* GIVEN MATERIAL:

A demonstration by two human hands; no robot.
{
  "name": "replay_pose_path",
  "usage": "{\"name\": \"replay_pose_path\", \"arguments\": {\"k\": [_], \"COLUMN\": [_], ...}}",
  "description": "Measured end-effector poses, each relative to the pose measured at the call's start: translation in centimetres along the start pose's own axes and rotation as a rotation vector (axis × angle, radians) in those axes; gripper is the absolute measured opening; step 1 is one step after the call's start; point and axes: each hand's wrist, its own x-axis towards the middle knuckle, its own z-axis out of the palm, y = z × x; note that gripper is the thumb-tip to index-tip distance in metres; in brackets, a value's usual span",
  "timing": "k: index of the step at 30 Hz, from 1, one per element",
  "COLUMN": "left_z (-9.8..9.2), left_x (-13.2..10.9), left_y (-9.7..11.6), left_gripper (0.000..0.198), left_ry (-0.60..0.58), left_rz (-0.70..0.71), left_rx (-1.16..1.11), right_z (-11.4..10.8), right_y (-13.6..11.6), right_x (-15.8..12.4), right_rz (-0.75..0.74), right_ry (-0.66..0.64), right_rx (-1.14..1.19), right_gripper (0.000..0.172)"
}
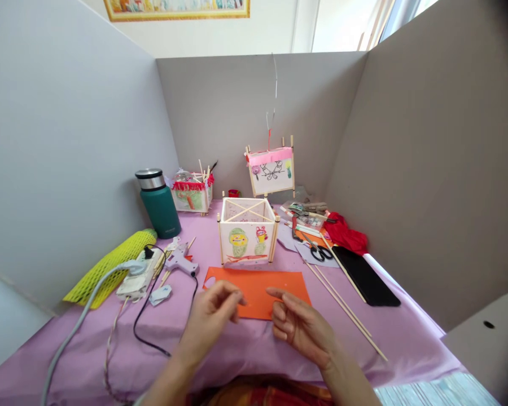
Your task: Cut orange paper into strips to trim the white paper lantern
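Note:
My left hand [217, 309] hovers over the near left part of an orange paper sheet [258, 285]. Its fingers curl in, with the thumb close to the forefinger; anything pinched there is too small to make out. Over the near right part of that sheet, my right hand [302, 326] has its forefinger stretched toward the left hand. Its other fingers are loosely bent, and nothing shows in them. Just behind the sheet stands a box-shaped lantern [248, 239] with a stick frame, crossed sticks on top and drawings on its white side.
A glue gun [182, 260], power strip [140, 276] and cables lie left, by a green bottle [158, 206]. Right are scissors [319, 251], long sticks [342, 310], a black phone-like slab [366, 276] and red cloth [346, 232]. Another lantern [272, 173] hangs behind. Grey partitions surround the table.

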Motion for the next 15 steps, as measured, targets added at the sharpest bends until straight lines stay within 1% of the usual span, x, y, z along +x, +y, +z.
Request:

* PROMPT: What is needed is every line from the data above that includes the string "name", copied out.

* SOLUTION FOR THIS PROBLEM:
  "name": "replay_pose_path",
  "usage": "{\"name\": \"replay_pose_path\", \"arguments\": {\"k\": [_], \"COLUMN\": [_], ...}}",

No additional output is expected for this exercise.